In mathematics, a natural number \$n\$ is a Blum integer if \$n = p \times q\$ is a semiprime for which \$p\$ and \$q\$ are distinct prime numbers congruent to \$3 \bmod 4\$. That is, \$p\$ and \$q\$ must be of the form \$4t + 3\$, for some integer \$t\$. Integers of this form are referred to as Blum primes.

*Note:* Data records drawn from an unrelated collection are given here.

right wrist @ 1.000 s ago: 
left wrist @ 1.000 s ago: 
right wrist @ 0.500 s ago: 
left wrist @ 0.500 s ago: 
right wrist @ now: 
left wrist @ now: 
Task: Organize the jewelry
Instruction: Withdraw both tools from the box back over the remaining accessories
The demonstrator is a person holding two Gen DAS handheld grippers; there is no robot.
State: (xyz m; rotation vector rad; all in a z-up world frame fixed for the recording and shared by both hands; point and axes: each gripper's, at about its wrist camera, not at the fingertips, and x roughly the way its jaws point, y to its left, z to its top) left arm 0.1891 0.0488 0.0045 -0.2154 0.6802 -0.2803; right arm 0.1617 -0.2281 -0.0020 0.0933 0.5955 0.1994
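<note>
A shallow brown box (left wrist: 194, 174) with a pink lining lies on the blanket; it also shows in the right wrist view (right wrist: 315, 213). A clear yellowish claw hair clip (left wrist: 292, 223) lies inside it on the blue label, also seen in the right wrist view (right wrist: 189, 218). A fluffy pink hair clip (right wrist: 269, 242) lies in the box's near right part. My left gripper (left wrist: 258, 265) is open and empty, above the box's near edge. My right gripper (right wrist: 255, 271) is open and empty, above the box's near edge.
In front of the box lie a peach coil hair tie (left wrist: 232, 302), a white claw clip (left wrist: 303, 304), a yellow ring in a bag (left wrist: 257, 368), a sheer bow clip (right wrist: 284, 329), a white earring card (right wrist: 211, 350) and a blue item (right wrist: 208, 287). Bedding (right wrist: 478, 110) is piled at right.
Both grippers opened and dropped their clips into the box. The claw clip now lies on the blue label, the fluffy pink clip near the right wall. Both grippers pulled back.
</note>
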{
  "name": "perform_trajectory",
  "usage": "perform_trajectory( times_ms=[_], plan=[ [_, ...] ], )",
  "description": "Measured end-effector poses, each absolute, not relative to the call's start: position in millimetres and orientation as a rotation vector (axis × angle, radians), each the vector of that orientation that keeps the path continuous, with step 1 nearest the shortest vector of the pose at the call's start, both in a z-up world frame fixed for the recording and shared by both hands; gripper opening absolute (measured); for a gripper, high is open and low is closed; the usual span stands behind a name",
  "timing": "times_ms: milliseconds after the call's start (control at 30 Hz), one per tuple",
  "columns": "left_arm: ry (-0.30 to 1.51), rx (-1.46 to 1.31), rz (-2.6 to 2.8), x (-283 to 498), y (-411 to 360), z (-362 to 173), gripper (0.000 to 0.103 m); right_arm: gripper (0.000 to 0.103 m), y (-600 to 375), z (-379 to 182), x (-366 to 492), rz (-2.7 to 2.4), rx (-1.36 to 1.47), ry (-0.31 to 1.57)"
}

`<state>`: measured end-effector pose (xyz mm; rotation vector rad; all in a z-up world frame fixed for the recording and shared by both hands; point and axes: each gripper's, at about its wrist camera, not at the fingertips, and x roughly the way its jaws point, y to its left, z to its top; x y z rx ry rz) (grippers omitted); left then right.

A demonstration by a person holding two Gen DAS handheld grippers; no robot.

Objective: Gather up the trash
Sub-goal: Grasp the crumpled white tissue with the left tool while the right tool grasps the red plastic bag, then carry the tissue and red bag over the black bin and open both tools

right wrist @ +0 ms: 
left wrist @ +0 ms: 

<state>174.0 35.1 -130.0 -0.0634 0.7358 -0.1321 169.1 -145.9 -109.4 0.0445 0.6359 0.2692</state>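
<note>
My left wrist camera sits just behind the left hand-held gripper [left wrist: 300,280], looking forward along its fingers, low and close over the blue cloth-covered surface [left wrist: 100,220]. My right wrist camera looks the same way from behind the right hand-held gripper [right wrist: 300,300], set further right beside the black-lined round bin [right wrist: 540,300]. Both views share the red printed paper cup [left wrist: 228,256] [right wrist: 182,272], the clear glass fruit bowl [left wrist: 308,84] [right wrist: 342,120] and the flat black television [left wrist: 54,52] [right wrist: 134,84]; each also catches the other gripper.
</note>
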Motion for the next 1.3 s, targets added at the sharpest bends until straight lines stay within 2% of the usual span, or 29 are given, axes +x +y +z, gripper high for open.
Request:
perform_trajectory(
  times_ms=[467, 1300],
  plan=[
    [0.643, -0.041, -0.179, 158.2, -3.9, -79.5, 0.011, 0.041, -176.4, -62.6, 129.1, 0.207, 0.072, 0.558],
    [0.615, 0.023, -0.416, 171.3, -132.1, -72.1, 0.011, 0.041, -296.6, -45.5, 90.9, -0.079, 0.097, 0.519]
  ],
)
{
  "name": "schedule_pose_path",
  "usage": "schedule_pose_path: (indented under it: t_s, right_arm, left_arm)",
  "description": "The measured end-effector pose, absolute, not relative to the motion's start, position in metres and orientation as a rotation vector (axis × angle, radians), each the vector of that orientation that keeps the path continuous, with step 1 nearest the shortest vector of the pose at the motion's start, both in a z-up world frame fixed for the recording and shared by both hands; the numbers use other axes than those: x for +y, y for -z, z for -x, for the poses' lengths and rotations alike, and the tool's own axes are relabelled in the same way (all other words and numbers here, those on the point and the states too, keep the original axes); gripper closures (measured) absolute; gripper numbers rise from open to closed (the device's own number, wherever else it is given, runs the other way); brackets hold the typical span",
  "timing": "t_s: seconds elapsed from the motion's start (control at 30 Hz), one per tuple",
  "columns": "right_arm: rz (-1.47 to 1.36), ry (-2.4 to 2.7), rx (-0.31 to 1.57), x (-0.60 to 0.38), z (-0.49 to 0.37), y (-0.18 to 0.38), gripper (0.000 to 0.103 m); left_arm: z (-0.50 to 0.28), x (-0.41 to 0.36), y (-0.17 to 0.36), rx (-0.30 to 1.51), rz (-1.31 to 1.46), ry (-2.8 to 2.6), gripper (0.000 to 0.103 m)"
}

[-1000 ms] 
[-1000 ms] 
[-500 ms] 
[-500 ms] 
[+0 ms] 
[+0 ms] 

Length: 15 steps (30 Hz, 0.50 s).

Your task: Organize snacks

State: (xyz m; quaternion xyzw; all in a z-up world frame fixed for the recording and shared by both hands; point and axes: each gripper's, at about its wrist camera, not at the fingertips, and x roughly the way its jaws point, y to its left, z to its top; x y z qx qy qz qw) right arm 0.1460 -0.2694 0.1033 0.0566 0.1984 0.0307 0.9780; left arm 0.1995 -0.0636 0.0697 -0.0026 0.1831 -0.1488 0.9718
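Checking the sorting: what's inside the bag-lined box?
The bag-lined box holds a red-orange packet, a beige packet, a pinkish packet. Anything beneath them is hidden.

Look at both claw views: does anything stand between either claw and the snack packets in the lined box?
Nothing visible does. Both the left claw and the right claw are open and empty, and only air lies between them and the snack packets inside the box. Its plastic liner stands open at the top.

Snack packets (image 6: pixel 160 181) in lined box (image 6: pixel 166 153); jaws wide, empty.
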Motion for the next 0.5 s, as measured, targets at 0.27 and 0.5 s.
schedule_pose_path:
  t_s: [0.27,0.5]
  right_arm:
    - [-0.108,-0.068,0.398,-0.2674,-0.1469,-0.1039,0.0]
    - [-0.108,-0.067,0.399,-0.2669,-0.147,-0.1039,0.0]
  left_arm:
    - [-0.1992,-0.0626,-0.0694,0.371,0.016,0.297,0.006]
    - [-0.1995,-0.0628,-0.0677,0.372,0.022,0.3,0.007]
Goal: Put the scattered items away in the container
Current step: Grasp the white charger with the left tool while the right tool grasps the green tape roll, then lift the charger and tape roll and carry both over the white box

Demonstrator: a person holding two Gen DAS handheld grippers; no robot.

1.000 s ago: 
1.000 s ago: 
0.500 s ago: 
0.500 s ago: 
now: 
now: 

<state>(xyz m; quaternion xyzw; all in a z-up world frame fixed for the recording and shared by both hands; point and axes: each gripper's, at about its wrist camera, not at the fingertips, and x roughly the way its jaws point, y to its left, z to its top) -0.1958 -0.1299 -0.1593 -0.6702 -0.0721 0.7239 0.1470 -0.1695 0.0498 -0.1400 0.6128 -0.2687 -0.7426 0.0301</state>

This means that the factors of a Blum integer are Gaussian primes with no imaginary part.

The first few Blum integers are:

21, 33, 57, 69, 77, 93, 129, 133, 141, 161, 177, 201, 209, 213, 217, 237, 249, 253, 301, 309, 321, 329, 341, 381, 393, 413, 417, 437, 453, 469, 473, 489, 497, 501, 517, 537, 553, 573, 581, 589, 597, 633, 649, 669, 681, 713, 717, 721, 737, 749, 753, 781, 789

This is OEIS A016105

Your task is to make a program that does one of the following:

  • Take an index \$n\$ and output the \$n^{th}\$ Blum integer, either 0 or 1 indexing.
  • Take a positive integer \$n\$ and output the first \$n\$ Blum integers.
  • Output all Blum integers infinitely.

This is so shortest answer wins.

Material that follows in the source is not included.